-- Data extract follows --

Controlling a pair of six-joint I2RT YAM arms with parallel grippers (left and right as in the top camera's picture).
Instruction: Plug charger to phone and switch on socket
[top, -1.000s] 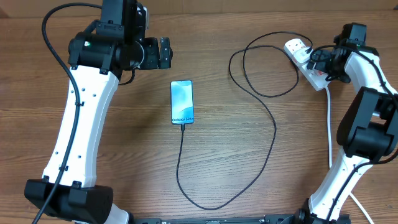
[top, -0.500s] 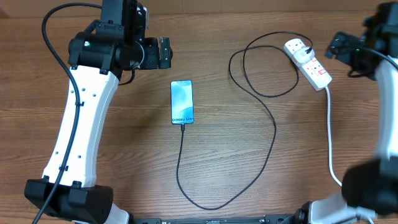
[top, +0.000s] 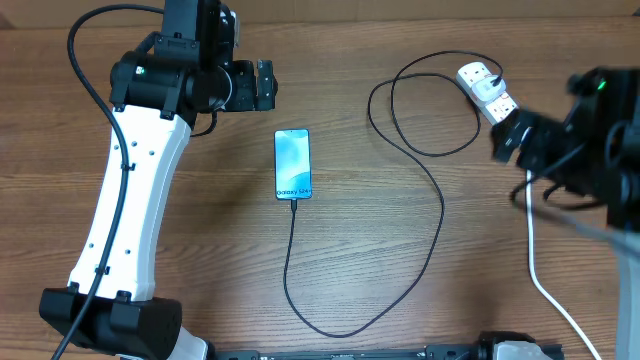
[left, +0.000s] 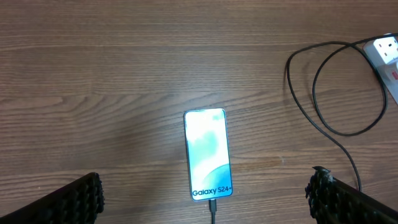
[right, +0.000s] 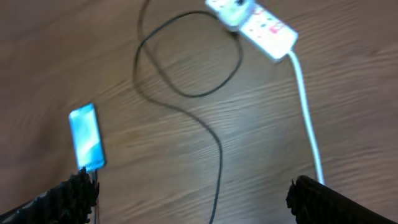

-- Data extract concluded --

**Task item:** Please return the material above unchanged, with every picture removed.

**Answer below:**
Controlling a pair of six-joint I2RT YAM arms with parallel grippers (left and right as in the top camera's picture).
Instruction: Plug charger to phone and switch on socket
[top, -1.000s] 
[top, -0.500s] 
[top, +0.000s] 
[left, +0.000s] 
[right, +0.000s] 

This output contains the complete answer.